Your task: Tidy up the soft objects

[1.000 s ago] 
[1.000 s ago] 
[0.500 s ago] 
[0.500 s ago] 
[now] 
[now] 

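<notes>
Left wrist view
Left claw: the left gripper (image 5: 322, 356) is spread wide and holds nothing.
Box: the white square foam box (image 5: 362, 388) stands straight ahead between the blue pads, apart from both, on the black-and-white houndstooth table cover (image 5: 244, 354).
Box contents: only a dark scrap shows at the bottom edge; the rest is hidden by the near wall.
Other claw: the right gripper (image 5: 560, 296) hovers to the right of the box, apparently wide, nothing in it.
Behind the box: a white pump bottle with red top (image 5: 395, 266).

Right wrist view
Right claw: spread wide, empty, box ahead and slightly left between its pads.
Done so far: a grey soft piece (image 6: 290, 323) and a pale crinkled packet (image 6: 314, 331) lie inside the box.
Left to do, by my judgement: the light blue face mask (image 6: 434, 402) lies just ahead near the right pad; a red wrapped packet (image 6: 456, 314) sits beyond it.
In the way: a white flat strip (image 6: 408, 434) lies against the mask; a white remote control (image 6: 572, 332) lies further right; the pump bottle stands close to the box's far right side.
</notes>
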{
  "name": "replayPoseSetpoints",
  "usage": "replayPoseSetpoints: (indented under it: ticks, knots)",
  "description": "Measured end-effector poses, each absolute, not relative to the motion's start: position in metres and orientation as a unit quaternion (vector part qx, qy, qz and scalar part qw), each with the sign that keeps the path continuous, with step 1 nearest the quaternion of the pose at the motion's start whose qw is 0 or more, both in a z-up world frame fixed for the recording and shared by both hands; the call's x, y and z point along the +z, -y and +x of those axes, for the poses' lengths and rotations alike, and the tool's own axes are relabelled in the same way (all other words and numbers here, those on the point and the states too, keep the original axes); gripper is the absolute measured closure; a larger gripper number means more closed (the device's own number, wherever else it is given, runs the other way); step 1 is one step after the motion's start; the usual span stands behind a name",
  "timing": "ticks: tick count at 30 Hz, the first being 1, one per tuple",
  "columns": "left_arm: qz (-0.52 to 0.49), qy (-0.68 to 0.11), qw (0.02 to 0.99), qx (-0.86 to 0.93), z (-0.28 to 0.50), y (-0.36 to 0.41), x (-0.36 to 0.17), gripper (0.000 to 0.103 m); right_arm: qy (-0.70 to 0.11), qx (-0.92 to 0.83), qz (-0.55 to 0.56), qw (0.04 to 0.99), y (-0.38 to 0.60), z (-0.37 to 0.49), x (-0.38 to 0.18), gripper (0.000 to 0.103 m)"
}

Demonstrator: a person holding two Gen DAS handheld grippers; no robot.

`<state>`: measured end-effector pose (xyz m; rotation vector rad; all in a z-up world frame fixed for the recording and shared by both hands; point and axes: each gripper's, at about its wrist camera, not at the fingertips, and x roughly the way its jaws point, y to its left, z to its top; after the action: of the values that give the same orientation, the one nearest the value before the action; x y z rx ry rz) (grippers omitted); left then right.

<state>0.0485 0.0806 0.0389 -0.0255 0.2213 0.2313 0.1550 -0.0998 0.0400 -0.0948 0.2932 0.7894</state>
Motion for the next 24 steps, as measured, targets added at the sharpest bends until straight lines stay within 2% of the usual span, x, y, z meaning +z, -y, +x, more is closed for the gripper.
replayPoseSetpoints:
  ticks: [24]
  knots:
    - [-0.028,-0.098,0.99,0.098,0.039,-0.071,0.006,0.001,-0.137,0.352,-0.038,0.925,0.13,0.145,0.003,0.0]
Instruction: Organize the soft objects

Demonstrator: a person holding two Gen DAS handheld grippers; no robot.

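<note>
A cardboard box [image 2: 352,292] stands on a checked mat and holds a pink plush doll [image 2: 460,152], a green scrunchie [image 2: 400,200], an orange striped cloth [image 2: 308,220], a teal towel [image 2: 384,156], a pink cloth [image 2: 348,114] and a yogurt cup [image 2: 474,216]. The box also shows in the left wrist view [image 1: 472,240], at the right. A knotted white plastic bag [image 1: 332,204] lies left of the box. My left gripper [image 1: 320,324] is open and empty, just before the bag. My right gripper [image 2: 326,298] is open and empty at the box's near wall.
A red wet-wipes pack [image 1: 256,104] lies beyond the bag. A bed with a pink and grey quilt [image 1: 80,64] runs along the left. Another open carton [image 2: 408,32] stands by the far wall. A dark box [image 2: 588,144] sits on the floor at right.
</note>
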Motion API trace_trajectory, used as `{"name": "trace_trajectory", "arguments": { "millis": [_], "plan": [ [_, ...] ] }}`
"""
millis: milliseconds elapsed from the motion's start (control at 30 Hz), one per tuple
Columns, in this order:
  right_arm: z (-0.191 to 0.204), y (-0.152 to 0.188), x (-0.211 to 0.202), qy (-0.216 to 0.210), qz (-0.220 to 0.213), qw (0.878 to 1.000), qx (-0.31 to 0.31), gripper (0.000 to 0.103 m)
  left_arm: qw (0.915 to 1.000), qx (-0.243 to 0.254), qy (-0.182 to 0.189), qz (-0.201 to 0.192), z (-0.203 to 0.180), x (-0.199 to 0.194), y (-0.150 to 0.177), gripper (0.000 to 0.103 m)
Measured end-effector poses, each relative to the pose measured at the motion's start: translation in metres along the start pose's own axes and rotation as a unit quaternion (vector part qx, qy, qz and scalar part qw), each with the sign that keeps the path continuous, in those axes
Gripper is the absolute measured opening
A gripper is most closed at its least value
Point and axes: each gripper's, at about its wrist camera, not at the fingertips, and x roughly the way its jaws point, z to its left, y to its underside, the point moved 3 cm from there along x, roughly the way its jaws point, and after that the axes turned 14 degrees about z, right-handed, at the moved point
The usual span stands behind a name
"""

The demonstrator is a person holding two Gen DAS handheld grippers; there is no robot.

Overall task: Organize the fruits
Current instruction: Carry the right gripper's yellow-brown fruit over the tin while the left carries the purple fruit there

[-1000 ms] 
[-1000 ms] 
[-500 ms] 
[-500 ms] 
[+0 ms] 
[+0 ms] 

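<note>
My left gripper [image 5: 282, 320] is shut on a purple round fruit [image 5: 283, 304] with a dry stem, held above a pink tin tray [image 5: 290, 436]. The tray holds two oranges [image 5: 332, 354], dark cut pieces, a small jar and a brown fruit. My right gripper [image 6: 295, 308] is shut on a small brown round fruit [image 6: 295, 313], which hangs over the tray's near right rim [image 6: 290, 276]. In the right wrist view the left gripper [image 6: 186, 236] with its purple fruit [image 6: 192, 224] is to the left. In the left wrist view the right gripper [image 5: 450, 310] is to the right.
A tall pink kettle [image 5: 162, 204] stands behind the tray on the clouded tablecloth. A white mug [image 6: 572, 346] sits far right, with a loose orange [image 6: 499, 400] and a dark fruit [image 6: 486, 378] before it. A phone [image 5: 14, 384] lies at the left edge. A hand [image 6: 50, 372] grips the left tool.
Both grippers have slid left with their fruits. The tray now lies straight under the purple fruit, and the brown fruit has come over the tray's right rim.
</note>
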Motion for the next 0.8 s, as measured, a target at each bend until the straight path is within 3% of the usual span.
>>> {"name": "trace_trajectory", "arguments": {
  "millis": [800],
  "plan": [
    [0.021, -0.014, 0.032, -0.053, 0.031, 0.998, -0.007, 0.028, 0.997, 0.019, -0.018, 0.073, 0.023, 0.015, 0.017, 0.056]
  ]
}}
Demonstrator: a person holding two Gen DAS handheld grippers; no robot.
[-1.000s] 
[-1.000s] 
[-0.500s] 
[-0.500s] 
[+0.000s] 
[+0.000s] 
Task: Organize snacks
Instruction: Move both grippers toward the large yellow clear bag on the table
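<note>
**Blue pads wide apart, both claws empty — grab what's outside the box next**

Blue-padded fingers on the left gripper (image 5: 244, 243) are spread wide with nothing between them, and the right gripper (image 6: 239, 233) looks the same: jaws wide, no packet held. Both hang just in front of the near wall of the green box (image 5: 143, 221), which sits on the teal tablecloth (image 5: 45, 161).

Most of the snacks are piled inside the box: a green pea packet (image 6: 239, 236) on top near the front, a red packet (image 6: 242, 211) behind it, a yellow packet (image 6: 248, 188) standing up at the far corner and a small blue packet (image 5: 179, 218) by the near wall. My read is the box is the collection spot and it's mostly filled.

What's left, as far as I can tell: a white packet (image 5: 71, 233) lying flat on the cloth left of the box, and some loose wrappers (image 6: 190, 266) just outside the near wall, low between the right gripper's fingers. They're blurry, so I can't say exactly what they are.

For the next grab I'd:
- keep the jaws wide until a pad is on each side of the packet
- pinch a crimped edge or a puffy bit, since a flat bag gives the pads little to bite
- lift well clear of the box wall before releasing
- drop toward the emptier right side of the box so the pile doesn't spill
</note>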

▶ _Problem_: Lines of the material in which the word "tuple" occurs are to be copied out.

▶ _Answer box_:
  "timing": "ticks: tick count at 30 Hz, the first being 1, one per tuple",
millis: milliseconds elapsed from the motion's start (control at 30 Hz), one per tuple

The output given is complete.